The biggest reason that you don't hear about Mormon Soup Kitchens is that the LDS Church has a different way of providing support for the needy.  Every month, faithful LDS members fast and pray for a period of about 24 hours.  They then donate at least as much money as they saved by not eating during that period in the form of fast offerings.  Members who don't have money, such as farmers in third-world countries, can donate the food itself.  This money and food is then used to provide welfare assistance, beginning within the boundaries of the ward or branch, with the surplus spilling over into more general funds until it can be used the world over.
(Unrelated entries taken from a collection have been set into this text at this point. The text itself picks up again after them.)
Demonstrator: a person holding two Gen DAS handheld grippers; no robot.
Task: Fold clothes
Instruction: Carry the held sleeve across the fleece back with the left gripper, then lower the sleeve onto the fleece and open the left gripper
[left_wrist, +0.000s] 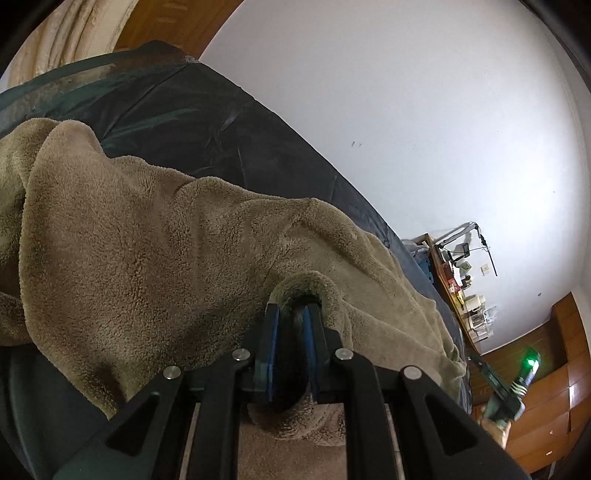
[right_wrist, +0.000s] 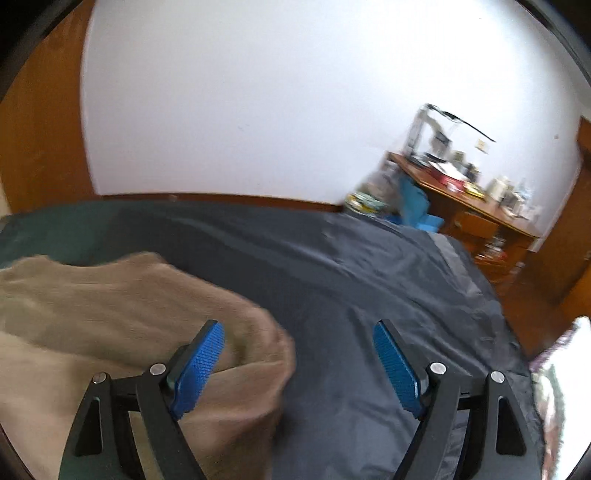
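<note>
The fleece garment (left_wrist: 155, 236), a tan plush piece, lies heaped on the left part of the bed (left_wrist: 207, 122), which is covered by a dark sheet. In the left wrist view its rumpled bulk spreads from the left border across to the bed's right-hand side, where its edge falls near the bed's rim; beyond that rim a white wall (left_wrist: 406, 110) rises, and a cluttered wooden desk (left_wrist: 448, 284) stands further right. The left gripper (left_wrist: 293, 314) is closed tight on a raised fold of the fleece garment, the blue pads nearly together with the plush pinched between them and bulging over their tips. In the right wrist view the fleece garment (right_wrist: 110, 314) fills the lower left, its rounded edge ending about mid-frame; to the right of that edge the dark sheet (right_wrist: 369, 266) lies bare and wrinkled out to the bed's far and right sides. The right gripper (right_wrist: 299, 354) stands wide apart and holds nothing: its left finger (right_wrist: 199, 369) hangs over the garment's edge, its right finger (right_wrist: 397, 369) over bare sheet. Whether the left finger touches the cloth cannot be told.
</note>
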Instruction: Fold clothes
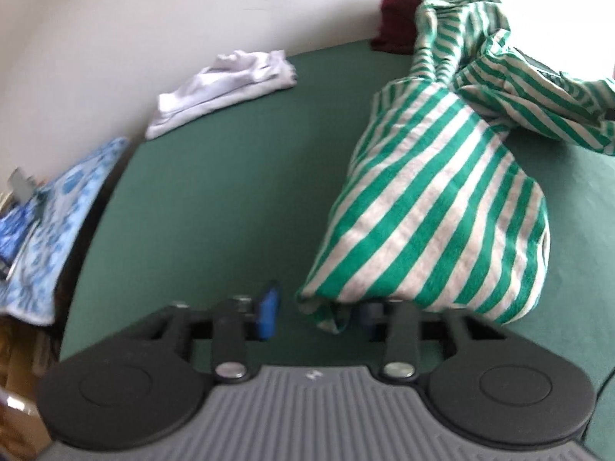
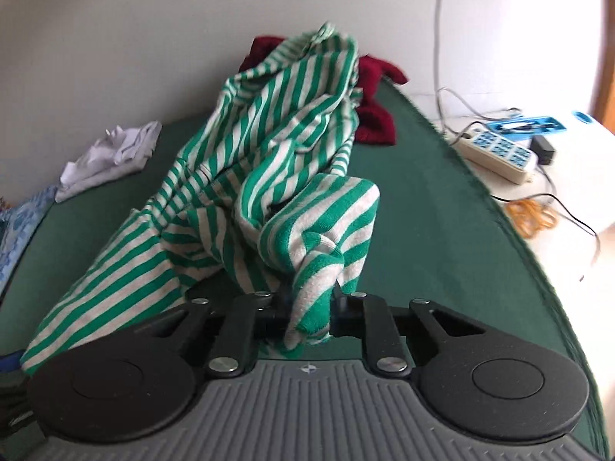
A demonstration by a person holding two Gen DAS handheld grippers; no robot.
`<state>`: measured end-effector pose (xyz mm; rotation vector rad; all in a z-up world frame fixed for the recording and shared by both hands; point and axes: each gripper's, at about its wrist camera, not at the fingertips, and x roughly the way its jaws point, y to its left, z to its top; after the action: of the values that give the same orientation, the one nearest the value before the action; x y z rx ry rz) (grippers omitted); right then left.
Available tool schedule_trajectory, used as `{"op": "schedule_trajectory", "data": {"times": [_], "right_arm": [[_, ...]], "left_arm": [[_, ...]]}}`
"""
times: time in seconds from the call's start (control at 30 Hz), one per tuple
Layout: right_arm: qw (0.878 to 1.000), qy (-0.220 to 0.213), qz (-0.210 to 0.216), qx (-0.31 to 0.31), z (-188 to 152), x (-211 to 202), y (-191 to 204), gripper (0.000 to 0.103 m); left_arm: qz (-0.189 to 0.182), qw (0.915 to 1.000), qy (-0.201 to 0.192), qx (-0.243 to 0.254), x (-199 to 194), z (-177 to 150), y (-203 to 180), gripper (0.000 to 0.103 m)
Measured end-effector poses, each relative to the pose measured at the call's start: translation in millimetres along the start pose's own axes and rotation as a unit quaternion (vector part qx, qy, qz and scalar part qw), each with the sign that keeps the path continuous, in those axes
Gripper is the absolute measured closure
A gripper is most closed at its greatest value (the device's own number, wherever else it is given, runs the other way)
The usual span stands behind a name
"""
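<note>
Right tool (image 2: 307,319): jaws pinched on a bunched fold of the green-and-white striped garment (image 2: 269,176), cloth clamped between them and hanging just below. Left tool (image 1: 319,315): fingers stand apart in view, a corner of the same striped garment (image 1: 434,207) sits between them against the right-hand finger; the blue pad (image 1: 268,313) on the other finger is clear of the cloth, so I cannot tell if it grips. The garment lies crumpled mid-counter on the green counter (image 2: 442,207), piled toward the far edge. Dark red cloth (image 2: 374,115) behind it at the far edge. White garment (image 1: 226,84) at the far left edge. Blue patterned cloth (image 1: 57,211) off the left edge. Power strip (image 2: 499,150) and cables beyond the right edge.
</note>
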<state>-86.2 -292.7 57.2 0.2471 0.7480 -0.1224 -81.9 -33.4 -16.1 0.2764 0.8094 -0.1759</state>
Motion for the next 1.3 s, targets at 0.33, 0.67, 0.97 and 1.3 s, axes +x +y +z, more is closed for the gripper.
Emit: {"op": "schedule_trajectory", "data": {"times": [0.33,0.67,0.97,1.3], "right_arm": [[0.996,0.014,-0.084,0.031,-76.6,-78.3,2.3,0.089],[0.989,0.101,-0.109,-0.017,-120.6,-97.5,7.6,0.093],[0.998,-0.002,-0.03,-0.062,-79.0,-93.7,26.0,0.063],[0.992,0.021,-0.033,-0.122,-80.8,-7.8,45.6,0.06]], "left_arm": [[-0.054,0.9965,-0.058,-0.025,-33.0,-19.1,72.6,0.094],[-0.027,0.9989,-0.038,-0.001,-55.1,-64.1,125.4,0.087],[-0.05,0.9914,-0.086,0.085,-79.2,-70.5,64.4,0.027],[-0.048,0.9843,-0.053,0.161,-37.9,-69.2,-52.9,0.03]]}}
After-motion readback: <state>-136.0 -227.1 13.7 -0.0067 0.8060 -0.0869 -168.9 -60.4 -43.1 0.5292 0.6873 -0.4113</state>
Welfare from the LDS Church is distributed under the direction of local bishops or branch presidents, who can call on the resources of the so-called Bishop's Storehouse to provide food, money, and other necessities to those in need.  Such welfare is extended to members and non-members alike, but is not given as a dole.  Except in very particular cases (e.g. a widow who has no family to support her), church welfare is viewed as temporary assistance, not a permanent commitment.  It is only to be used long enough for the person or family to become self-supporting and sustainable.  People who accept welfare from the church are also generally required to do something to in some sense earn the goods they are receiving.  For example, an able-bodied man may be asked to do yard work for a local widow each week.  He may be receiving far more assistance than a few hours of yard work would fetch in an open market, but it gives him the dignity of feeling that he is doing what he can to give back.  It helps to avoid giving the recipient a sense of entitlement.
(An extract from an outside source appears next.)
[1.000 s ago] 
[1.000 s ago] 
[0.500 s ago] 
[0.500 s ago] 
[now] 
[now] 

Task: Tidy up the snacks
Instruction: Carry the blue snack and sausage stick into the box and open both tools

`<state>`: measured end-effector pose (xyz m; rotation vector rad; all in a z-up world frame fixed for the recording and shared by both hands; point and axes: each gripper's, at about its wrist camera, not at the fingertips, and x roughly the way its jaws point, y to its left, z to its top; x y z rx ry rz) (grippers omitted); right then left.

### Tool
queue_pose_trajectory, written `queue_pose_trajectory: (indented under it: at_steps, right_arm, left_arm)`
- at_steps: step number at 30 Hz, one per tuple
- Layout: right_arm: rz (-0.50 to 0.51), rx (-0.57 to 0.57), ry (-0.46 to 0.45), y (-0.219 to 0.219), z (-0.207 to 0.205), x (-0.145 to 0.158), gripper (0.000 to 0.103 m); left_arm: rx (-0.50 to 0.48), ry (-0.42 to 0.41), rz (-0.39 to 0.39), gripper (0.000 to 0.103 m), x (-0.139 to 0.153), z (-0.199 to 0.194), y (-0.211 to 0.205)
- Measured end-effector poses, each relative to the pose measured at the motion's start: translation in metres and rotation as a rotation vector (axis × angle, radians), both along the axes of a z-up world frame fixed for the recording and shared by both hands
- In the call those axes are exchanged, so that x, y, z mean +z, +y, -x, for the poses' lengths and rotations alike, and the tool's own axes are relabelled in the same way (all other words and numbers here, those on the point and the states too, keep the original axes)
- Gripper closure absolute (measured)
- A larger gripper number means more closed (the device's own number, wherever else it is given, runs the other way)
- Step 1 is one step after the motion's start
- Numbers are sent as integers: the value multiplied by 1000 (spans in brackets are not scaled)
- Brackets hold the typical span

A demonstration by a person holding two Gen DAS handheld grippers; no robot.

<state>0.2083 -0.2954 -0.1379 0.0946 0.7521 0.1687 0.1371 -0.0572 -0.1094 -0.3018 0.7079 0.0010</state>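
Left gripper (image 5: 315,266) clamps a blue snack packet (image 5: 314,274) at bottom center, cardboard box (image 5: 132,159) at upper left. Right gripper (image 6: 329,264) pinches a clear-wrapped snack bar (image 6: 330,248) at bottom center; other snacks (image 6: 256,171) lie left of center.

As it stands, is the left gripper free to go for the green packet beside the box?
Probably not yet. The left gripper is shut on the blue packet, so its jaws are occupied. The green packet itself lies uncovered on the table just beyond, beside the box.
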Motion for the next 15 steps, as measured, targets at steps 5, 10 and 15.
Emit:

The last time I went to the soup kitchen, one of the volunteers there mentioned that they used to require the homeless people to help out with either the serving or the cleanup in order to qualify for the free food they were getting.  But the ACLU caught wind of it and sued them for slave labor, and so they had to rely on volunteers for these duties instead.
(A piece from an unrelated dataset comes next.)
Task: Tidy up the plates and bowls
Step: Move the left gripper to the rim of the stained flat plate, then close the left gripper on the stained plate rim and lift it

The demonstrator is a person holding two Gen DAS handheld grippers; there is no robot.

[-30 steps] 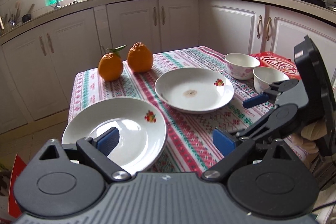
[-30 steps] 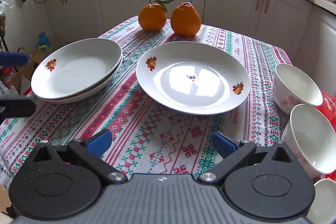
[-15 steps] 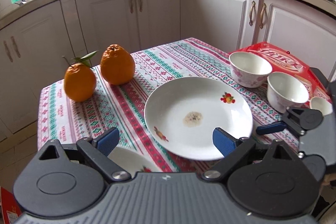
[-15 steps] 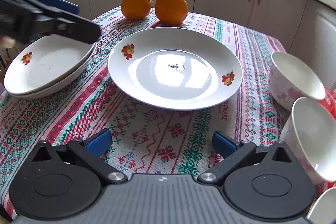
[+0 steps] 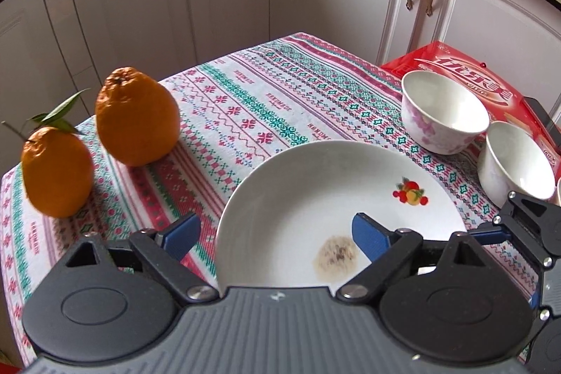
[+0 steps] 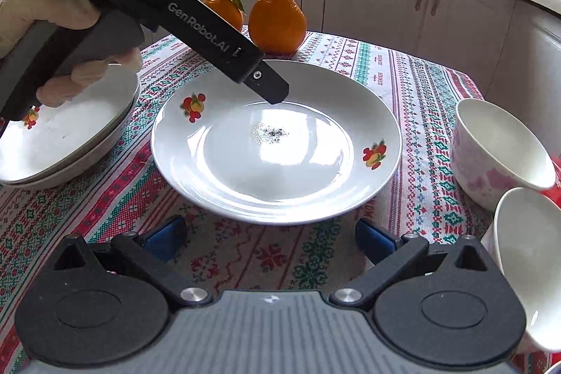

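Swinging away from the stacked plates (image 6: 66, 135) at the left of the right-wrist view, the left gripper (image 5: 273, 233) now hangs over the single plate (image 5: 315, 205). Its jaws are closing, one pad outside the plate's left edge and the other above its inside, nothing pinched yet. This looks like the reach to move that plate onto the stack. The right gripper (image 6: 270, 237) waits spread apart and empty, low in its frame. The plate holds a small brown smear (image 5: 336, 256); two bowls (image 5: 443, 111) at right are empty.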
The local LDS leadership helps to furnish these volunteers by assigning each ward to provide a certain number of volunteers in a rotating fashion.  The man running the soup kitchen told us that if it weren't for the support of LDS members who volunteer from wards around the valley, they would have had to close shop a long time ago.  In addition to providing manpower, the LDS church also donates food to the soup kitchen.

So if someone tries to tell you that Mormons aren't charitable because they don't start soup kitchens, just remember what Atticus Finch says: "You never really understand a person until you consider things from his point of view, until you climb inside of his skin and walk around in it."  It is easy to overlook the many, many good deeds done by the LDS church and its members, largely because many of these deeds are done quietly, without the left hand knowing what the right hand doeth.  I have learned more and more that what someone says about other people tells me far more about the person speaking than the people he's talking about.

Or I suppose you could follow Jack Handy's rule: "Before you criticize someone, you should walk a mile in their shoes. That way when you criticize them, you are a mile away from them and you have their shoes."  ;-)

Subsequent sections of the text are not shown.